After surviving the non-event of Y2K, he changed course and moved south to study creative writing with Frederick Barthelme, Steven Barthelme, and Mary Robison at the Center for Writers at the University of Southern Mississippi, whence he received his master's degree in 2003 and his doctorate in 2006. He became a husband and a step-father one day after he became a doctor.
Following graduate school, he taught first-year composition at Southeastern Louisiana University for a year before being hired as Writing Center Director at Xavier University of Louisiana. As the Writing Center Director, he managed both professional, full-time writing tutors and part-time student tutors. He also oversaw a system that required over one-hundred first-year students to attend weekly tutoring sessions each semester.
Three years later, he accepted a position as Xavier's first Quality Enhancement Plan (QEP) Director, even though no one really knew what that label meant. As QEP Director, he oversaw the implementation, maintenance, and assessment of Read Today, Lead Tomorrow, a five-year program designed to improve the reading skills of Xavier's students by embedding active reading instruction in classes across the curriculum and by elevating reading as a form of campus engagement. Read Today, Lead Tomorrow ultimately had a significant impact on the curriculum and the culture at Xavier by effectively restructuring the Developmental Reading Program to better meet the needs of under-served first-year students, by enabling faculty to teach students how to read within their unique disciplines, by refocusing and enhancing the Shared Reading component of the Freshman Seminars, and by significantly altering the literary culture to demonstrate the importance and popularity of bringing authors to campus.
Photo Credit:
Connor Elsea, 2022
In 2015, Todd was asked to serve as the Associate Director for Programming in Xavier's Center for the Advancement of Teaching and Faculty Development and served in that position through 2021. Over the course of those six-and-a-half years, he reorganized the way faculty development workshops were planned, scheduled, and delivered. He also streamlined the Course Portfolio Working Group initiative and the Mid-Course Review process, arguably the most important service offered by the Center. During the COVID–19 pandemic, he helped develop the #LearnEverywhereXULA (#LEX) training, which taught all of Xavier's faculty effective and student-centered methods for teaching online.

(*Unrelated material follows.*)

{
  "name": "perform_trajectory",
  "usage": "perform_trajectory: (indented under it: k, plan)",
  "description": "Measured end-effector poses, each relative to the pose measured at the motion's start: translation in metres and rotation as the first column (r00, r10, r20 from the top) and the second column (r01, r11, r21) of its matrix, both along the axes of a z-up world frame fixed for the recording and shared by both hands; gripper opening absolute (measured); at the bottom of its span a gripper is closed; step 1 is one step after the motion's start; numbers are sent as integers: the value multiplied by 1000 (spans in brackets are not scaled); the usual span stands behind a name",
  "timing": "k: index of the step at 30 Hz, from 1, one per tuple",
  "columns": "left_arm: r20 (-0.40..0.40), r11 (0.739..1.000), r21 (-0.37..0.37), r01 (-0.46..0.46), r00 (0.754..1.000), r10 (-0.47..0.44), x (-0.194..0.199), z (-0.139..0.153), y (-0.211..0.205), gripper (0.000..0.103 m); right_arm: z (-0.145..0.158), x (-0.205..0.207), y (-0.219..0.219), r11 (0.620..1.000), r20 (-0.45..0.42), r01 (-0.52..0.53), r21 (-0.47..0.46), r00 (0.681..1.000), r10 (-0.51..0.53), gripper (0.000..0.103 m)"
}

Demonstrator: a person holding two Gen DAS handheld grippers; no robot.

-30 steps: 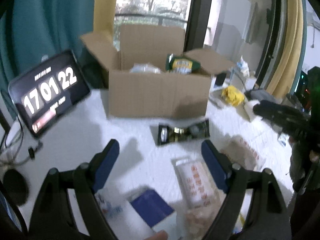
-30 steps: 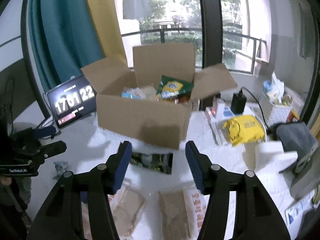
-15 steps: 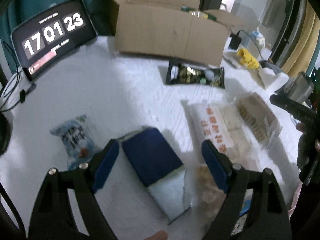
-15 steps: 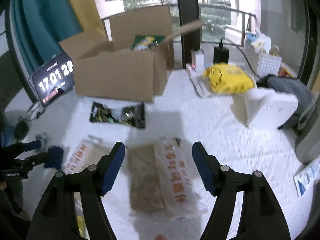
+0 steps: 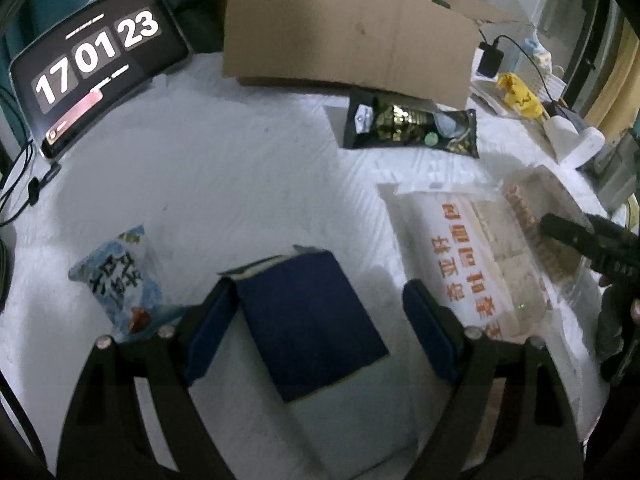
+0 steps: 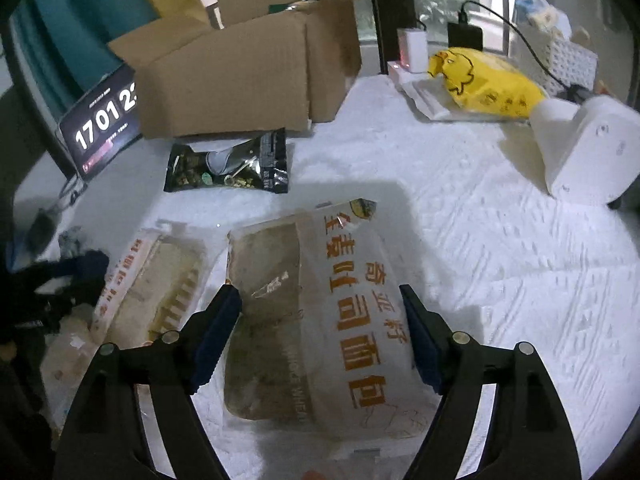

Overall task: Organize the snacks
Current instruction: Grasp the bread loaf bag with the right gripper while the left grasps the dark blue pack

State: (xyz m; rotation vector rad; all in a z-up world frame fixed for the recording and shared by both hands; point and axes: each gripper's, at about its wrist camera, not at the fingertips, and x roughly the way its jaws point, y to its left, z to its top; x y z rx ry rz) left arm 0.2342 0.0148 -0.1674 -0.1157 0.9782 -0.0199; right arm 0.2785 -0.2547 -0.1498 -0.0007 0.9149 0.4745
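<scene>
My left tongs (image 5: pixel 316 320) gape wide around the blue box (image 5: pixel 308 320), long axis running near-far, while my right tongs (image 6: pixel 320 320) gape wide over the bread bag (image 6: pixel 320 320).

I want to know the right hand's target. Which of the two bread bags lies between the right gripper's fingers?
The darker brown bread bag, framed by the open right gripper; the paler bread bag lies off to its left.

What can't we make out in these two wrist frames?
- Cardboard box contents: left wrist view, hidden by its front wall.
- Clock tablet seconds digits: right wrist view, cut off behind the box.
- Blue box near end: left wrist view, hidden below the left gripper.
- Dark snack bag label: too small.
</scene>
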Motion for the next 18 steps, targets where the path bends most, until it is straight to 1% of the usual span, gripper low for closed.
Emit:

In 2021, he was asked to serve as the director of Xavier's Digital Humanities program, and in 2022, he was asked to serve as the Faculty Director of the Core Curriculum. As Faculty Director of the Core Curriculum, he manages the scheduling and assessment of the non-discipline-specific core classes: College Experience (XCOR 1000), Xavier Experience (XCOR 1011), New Orleans Experience (XCOR 1012), Engaging the Mission (XCOR 3010), and Engaging Global Issues (XCOR 3020), and the assessment of all other discipline-specific core classes. He also chairs the Core Governance Council, charged with approving new classes for the core and reviewing existing classes.

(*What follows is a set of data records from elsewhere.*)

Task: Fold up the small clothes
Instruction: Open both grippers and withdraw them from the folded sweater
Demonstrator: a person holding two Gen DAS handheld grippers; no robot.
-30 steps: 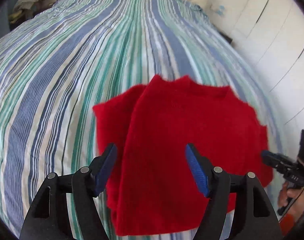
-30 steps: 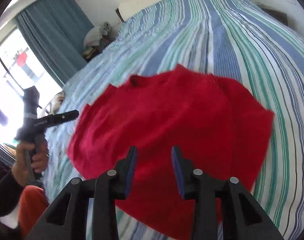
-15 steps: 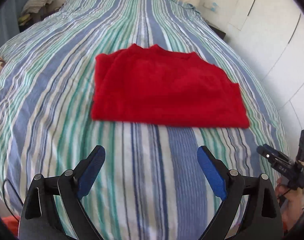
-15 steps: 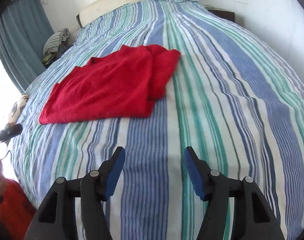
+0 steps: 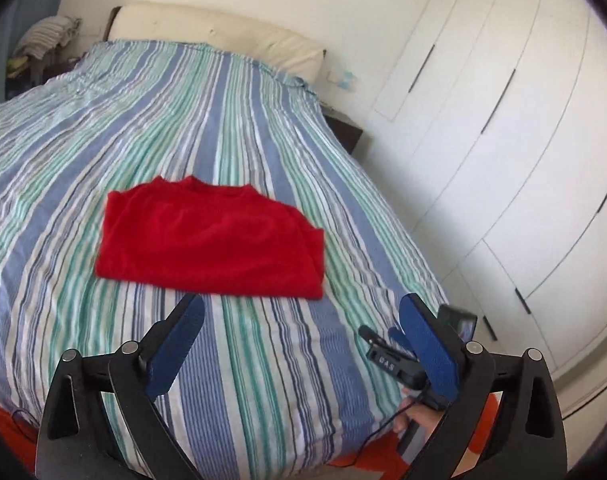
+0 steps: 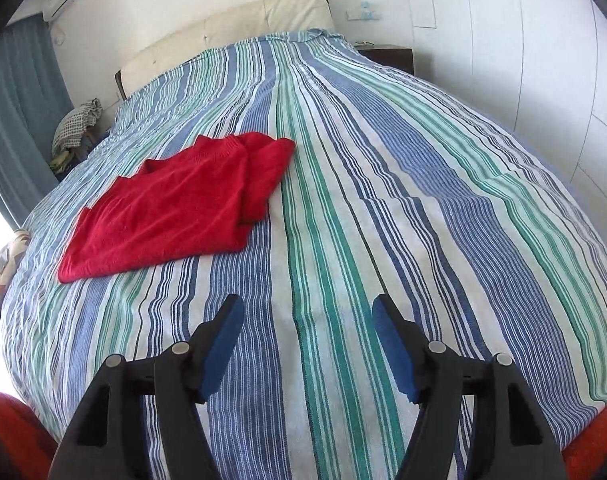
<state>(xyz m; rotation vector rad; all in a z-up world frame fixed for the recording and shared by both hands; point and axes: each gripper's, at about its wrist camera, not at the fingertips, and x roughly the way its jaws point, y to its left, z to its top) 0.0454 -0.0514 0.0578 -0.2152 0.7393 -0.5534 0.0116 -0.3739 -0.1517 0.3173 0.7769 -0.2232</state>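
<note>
While the red garment (image 5: 211, 240) lies folded into a flat rectangle on the striped bed (image 5: 263, 360), both grippers stand clear of it with nothing between their jaws

Garment position:
- Left wrist view: centre of the frame, above the left gripper (image 5: 299, 344), well apart from its pads
- Right wrist view: left of centre (image 6: 175, 208), up and to the left of the right gripper (image 6: 307, 348), with a doubled layer showing at its right edge

Gripper state:
- Left gripper: jaws wide, having just been opening; only bedcover shows between them
- Right gripper: jaws moderately wide, having just been opening; only bedcover shows between them. In the left wrist view it appears at lower right (image 5: 383, 340), partly hidden behind the left gripper's pad

Step in hand: judged from the layout, the fold on this garment is released and the hands are backed off toward the near edge of the bed. The rectangle looks tidy, with the neckline at its far edge

Next move: either a further fold to halve the rectangle, or fetching another garment; none is visible on the bed. A further fold calls for both grippers to return to one edge, pinch all layers at the two corners, and carry them over evenly so the stack does not slide on the cover
</note>
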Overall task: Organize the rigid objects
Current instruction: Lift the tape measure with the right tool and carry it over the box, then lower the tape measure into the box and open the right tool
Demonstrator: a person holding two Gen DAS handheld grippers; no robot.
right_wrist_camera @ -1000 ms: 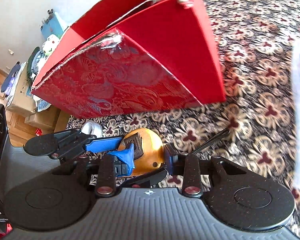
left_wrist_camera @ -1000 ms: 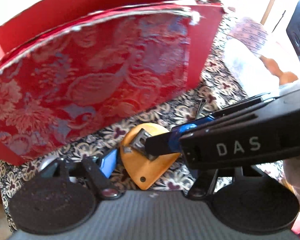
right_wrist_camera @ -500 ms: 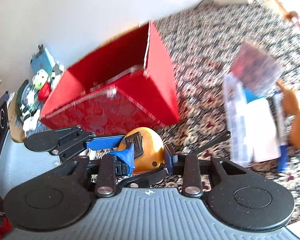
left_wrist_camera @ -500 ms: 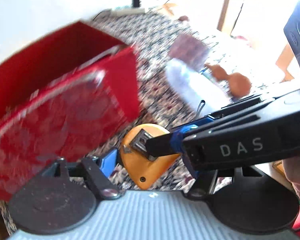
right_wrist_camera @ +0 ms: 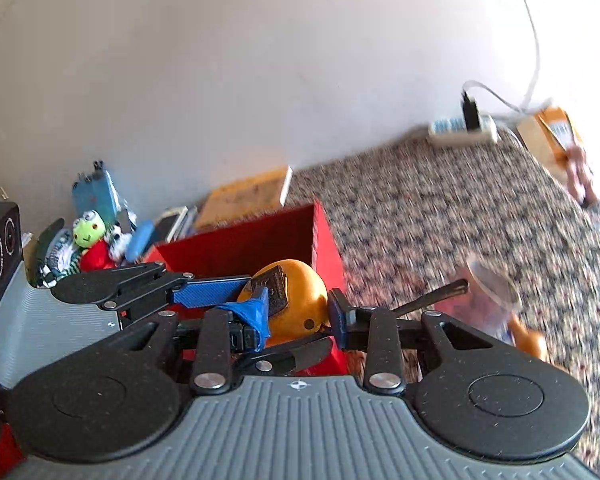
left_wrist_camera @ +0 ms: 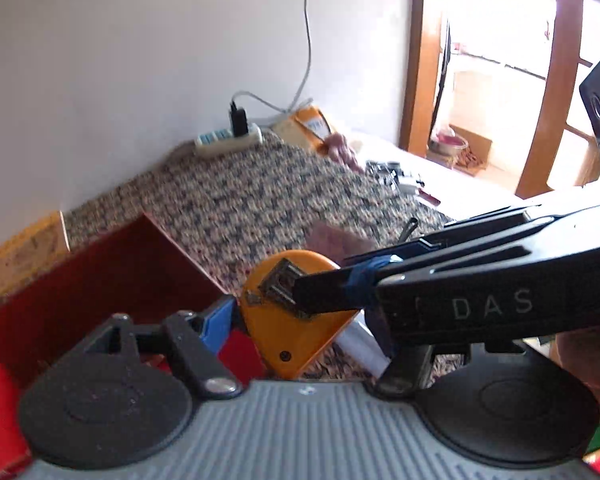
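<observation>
An orange rounded object (left_wrist_camera: 296,332) with a metal clip on its face hangs in the air, held from two sides. My left gripper (left_wrist_camera: 300,320) is shut on it, its blue pad (left_wrist_camera: 216,322) against the object's left edge. The right gripper (right_wrist_camera: 296,314) is shut on the same orange object (right_wrist_camera: 300,300), reaching in from the right in the left wrist view with a fingertip (left_wrist_camera: 304,292) on the clip. The open red box (right_wrist_camera: 260,240) stands just below and behind the object. The box's inside (left_wrist_camera: 120,272) shows no contents from here.
A flower-patterned cloth (left_wrist_camera: 260,200) covers the surface up to the white wall. A power strip (left_wrist_camera: 228,140) and a cardboard box (left_wrist_camera: 24,248) lie along the wall. Soft toys (right_wrist_camera: 86,232) are piled at the left. A blurred clear cup (right_wrist_camera: 488,292) stands at the right.
Both grippers have risen together with the orange object and tilted upward. The red box, which filled the views from close up, now sits low beneath them, with the wall in sight.
</observation>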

He has been publishing fiction since 2002, when he became hooked on the submission-rejection-acceptance cycle after receiving a brief hand-written rejection letter from C. Michael Curtis, fiction editor for the Atlantic Monthly, that said he was a good writer. Since then, his fiction has appeared in print in literary journals like Phantasmagoria, Chicago Quarterly Review, Southern California Review, and the Xavier Review, and in online journals like Fiction Weekly, 971 Menu, Paradigm, and Red Savina Review. His current work-in-progress is a novel about a private investigator hired by an ex-girlfriend to find her missing father.
Todd lives on the north shore of Lake Pontchartrain, about an hour north of New Orleans, with his wife, two children, two dogs, one cat, six three five four chickens, and one turtle on land originally inhabited by members of the Bayougoula and Choctaw peoples.